- Task item -
Please keep to the lines below from the one with "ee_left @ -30" through the one with "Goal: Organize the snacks", and restate them word for word, ends included.

Source data
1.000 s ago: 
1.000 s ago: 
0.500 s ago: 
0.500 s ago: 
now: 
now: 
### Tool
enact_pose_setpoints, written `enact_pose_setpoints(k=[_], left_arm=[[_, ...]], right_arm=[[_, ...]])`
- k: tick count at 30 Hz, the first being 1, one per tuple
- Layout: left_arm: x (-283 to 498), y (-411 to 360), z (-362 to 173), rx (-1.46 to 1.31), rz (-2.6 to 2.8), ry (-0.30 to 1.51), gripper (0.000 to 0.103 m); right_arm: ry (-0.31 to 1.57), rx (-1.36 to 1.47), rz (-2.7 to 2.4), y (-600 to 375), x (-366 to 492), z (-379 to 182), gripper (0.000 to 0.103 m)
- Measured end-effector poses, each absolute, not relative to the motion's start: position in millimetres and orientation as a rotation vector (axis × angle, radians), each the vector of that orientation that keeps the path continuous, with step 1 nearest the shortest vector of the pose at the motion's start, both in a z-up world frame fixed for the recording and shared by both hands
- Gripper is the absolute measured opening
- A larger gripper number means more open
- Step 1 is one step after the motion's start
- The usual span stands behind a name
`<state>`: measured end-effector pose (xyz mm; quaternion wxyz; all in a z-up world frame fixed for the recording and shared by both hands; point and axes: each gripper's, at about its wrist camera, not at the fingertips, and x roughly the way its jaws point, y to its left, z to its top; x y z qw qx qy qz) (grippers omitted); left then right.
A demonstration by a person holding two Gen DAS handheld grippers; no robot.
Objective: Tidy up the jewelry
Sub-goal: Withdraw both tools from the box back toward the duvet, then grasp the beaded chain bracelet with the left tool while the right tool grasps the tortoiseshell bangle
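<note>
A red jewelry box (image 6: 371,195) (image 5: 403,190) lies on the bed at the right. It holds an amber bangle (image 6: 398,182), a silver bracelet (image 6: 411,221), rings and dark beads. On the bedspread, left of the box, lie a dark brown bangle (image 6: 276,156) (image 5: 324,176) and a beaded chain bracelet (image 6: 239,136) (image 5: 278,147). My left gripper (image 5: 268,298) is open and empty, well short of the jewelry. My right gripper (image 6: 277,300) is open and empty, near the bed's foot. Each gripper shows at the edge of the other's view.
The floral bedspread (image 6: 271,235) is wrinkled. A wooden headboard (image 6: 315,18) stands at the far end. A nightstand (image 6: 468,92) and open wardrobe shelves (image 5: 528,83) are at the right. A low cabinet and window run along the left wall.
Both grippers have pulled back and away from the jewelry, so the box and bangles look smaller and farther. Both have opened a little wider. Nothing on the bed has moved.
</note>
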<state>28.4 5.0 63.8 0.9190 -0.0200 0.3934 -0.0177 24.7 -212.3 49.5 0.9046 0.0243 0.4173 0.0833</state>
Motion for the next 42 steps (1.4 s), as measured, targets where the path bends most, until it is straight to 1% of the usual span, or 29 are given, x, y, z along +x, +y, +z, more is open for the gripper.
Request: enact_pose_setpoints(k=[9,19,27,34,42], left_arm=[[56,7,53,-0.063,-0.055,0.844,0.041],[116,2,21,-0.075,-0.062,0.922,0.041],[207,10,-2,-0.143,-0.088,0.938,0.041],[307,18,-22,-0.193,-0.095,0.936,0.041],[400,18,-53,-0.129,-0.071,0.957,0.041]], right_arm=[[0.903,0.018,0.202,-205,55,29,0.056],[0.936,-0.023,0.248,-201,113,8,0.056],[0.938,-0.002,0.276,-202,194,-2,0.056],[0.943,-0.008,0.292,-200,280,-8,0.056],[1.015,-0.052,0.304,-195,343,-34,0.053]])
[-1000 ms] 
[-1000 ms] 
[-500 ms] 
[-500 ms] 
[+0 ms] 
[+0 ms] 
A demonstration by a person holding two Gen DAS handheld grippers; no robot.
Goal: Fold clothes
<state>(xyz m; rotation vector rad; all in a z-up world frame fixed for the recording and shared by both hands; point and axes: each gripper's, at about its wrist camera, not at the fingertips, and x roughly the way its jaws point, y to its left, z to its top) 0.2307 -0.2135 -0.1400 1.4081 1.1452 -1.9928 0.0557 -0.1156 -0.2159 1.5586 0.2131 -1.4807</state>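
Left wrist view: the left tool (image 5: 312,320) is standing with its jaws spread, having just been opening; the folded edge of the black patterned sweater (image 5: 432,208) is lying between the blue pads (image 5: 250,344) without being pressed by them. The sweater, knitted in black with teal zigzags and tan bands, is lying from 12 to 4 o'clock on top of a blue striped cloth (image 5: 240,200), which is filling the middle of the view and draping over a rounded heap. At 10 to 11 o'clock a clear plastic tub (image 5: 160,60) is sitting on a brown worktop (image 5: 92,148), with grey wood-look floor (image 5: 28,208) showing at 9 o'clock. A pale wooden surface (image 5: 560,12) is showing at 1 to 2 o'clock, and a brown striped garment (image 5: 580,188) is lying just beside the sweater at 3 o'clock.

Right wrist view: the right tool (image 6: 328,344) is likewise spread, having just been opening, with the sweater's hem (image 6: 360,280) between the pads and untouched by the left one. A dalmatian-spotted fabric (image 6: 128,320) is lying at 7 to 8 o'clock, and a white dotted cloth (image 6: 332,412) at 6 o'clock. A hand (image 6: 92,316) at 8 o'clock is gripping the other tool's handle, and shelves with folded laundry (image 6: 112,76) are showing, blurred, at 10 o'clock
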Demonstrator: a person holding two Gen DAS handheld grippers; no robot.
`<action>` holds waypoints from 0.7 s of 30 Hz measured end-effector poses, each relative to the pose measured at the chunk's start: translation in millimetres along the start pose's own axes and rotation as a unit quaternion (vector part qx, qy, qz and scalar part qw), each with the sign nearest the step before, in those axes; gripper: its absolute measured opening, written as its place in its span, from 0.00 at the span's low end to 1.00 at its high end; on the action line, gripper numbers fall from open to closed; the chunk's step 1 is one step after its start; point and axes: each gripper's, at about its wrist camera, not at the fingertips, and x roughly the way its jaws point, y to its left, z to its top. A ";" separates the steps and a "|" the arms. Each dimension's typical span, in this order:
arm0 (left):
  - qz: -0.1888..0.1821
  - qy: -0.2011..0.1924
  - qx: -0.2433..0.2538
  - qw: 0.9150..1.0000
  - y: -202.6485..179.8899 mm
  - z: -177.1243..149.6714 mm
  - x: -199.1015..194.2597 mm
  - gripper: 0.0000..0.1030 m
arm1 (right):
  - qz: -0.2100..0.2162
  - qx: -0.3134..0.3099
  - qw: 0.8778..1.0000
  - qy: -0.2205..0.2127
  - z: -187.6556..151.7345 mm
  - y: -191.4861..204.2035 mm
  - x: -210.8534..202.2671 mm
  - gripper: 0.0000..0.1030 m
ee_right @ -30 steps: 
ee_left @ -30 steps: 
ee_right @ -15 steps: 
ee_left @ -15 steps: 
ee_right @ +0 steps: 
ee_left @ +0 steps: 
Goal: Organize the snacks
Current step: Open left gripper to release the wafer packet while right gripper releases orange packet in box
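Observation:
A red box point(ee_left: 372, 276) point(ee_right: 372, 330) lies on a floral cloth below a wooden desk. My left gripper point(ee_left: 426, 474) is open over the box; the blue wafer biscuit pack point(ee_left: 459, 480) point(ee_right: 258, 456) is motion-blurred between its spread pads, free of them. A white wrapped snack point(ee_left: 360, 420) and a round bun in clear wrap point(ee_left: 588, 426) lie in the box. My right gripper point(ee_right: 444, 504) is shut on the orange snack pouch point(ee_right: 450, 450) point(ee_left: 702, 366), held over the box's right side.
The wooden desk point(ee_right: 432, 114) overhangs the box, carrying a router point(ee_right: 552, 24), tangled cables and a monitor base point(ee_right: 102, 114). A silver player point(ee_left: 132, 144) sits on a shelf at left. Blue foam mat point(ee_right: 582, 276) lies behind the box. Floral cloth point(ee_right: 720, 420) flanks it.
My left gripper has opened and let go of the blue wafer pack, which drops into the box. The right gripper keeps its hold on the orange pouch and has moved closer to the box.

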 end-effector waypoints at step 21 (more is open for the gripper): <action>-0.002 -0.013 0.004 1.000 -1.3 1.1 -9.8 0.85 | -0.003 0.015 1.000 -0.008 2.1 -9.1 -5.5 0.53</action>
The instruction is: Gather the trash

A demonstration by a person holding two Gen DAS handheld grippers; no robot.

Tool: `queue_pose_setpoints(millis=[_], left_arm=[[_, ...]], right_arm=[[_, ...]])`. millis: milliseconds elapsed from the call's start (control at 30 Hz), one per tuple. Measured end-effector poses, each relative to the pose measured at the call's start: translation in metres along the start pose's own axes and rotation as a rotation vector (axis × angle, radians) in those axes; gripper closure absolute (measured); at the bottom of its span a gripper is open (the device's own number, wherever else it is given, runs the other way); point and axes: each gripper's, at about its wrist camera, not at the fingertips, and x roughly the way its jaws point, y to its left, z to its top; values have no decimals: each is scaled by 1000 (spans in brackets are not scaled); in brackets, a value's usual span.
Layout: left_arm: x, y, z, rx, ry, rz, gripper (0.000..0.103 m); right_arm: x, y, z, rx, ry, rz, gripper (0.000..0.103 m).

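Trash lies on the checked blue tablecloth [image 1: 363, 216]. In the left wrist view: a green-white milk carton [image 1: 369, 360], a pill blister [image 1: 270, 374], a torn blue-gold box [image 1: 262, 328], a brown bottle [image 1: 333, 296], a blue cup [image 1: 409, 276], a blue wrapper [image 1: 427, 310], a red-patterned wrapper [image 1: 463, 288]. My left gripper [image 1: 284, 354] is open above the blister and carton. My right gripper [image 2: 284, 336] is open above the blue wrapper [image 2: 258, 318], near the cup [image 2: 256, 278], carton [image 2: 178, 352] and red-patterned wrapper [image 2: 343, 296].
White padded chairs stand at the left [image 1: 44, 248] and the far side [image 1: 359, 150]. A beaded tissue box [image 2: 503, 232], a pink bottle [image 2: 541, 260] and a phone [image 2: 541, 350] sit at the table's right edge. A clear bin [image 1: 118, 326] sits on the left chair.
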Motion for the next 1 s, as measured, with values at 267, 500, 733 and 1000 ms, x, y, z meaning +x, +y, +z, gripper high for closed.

- Reply to the task -
ee_left @ -30 steps: 
ee_right @ -15 steps: 
ee_left @ -15 steps: 
ee_right @ +0 steps: 
ee_left @ +0 steps: 
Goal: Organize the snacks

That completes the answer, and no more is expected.